For people with certain medical conditions, such as anemia, iron supplements are often essential. But this study suggests that for healthy people, the iron supplement in the form of a supplement can cause damage.

Other vitamin and mineral supplements can do more harm than good. According to the Mayo Clinic, research suggests that taking vitamin E supplements can increase the risk of heart failure and premature death. The Mayo Clinic also warns that taking more than 200 milligrams of vitamin B-6 daily can cause nerve pain and convulsions. Recent research from the National Institutes of Health indicates that too much vitamin A can be harmful to your bones.

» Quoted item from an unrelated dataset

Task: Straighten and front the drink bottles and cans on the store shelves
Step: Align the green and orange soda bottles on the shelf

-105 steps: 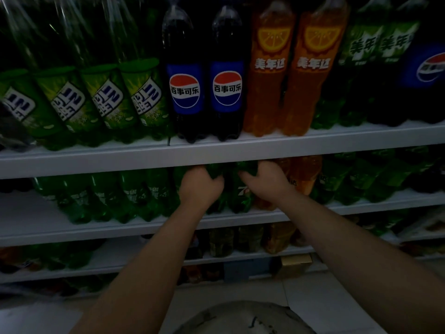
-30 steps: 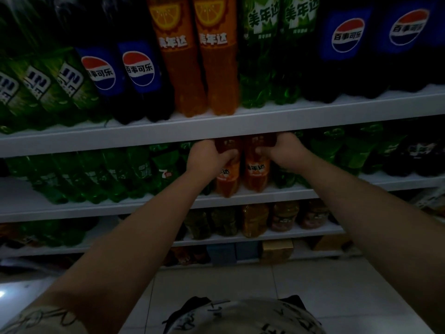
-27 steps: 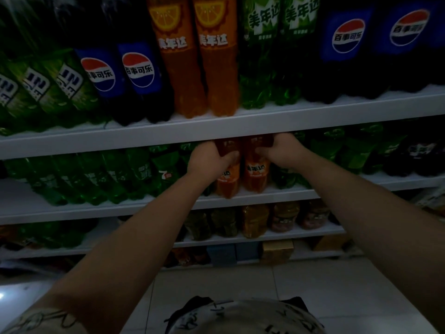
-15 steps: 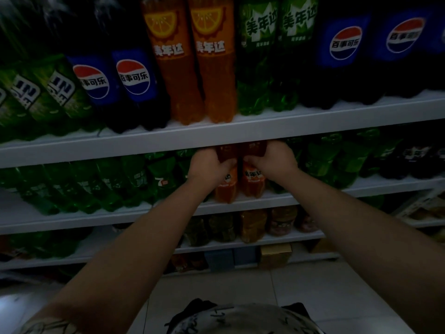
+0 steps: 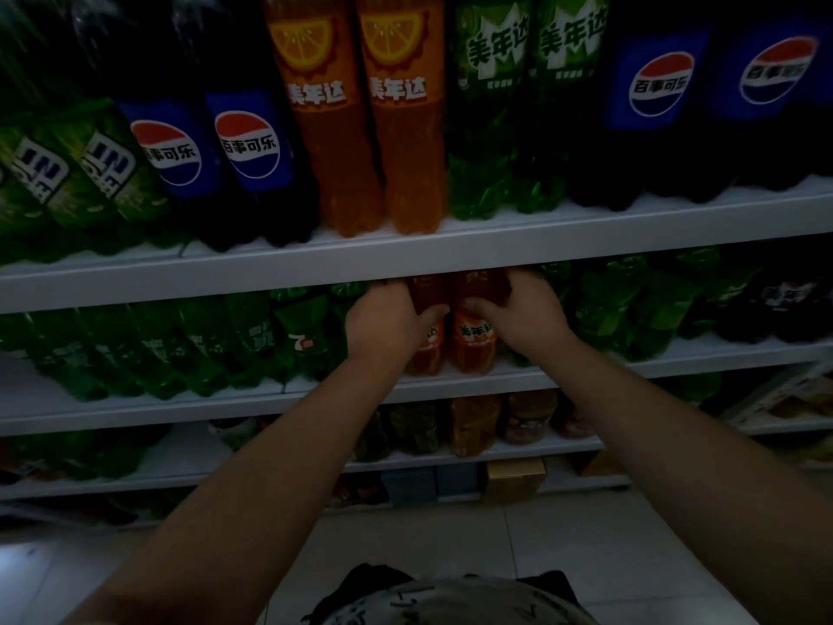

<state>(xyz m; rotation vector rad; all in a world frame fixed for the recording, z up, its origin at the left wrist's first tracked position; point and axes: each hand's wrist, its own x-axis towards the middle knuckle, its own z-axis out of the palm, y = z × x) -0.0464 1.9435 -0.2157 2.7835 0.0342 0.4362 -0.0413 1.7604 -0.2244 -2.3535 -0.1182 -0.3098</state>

Consult your doctor for more information on the risks and potential benefits of vitamin and mineral supplements.

List of Vitamins

Here are the different types of vitamins.

Vitamin A

Good sources include liver, cod liver oil, carrots, broccoli, sweet potatoes, butter, kale, spinach, squash, kale, cheese, eggs, apricots, melons, and milk.

Vitamin B

Good sources include yeast, pork, corn, sunflower seeds, brown rice, rye, asparagus, kale, cauliflower, potatoes, oranges, liver, and eggs.

Vitamin B2

It is the good source of asparagus, bananas, persimmons, okra, chard, cottage cheese, milk, yogurt, meat, eggs, fish and green beans.

Vitamin B3

Good sources include liver, heart, kidneys, chicken, beef, fish (tuna, salmon), milk, eggs, avocados, dates, tomatoes, leafy greens, broccoli, carrots, sweet potatoes, asparagus, nuts, whole grains, legumes, mushrooms and brewer's yeast.

Vitamin B5

Good sources include meat, whole grains (which can be eliminated), broccoli, avocados, and royal jelly and fish ovaries.

Vitamin B6

Good sources are meat, watermelon, bananas, whole grains, vegetables, and nuts. When the milk dries, it loses about half of its B6. Freezing and canning can also reduce the content.

Vitamin B7

Good sources are egg yolk, liver, and some vegetables.

Vitamin B9

Good sources include leafy vegetables, legumes, liver, baker's yeast, some fortified grain products and sunflower seeds. Some fruits have moderate amounts, like beer.

Vitamin B12

Good sources are fish, seafood, meat, poultry, eggs, milk and dairy products, fortified cereals and soy-based products and strong yeast food.

Vitamin C

Kiwi is demanding fruits on nutrition; especially as a fruit, it has the highest vitamin C content. The liver also has high levels. Cooking destroys vitamin C.

Vitamin D

Good sources: Exposure to ultraviolet B (UVB) light from sunlight or other sources causes the production of vitamin D in the skin. It is also found in oily fish, eggs, beef liver, and mushrooms.

Vitamin E

Kiwi is the best fruits also almonds, avocados, eggs, milk, nuts, green leafy vegetables, unheated vegetable oils, wheat germ and whole grains.

Vitamin K

Good sources are green leafy vegetables, avocado, kiwi. Parsley contains a lot of vitamin K.



Author Bio

Hey, this is Angela G. Neumann. Since 2013, I have provided various groups, organizations, and individuals with a wide range of health issues and wellness goals and nutrition programs to integrate health. Now I am working on Target Protein as a chief editor and writer. I am going to be a part of the admin of Nutrition Field very soon. My approach combines conventional health care, nutrition and a captivating connection of mind-body medicine.